#### [Work item]
For each line in the data below, write an exact copy.

#### [Stored data]
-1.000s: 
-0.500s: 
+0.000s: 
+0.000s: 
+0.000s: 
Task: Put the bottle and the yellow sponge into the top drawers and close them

#### [Solution to this exercise]
-1.000s: 
-0.500s: 
+0.000s: 
+0.000s: 
+0.000s: 
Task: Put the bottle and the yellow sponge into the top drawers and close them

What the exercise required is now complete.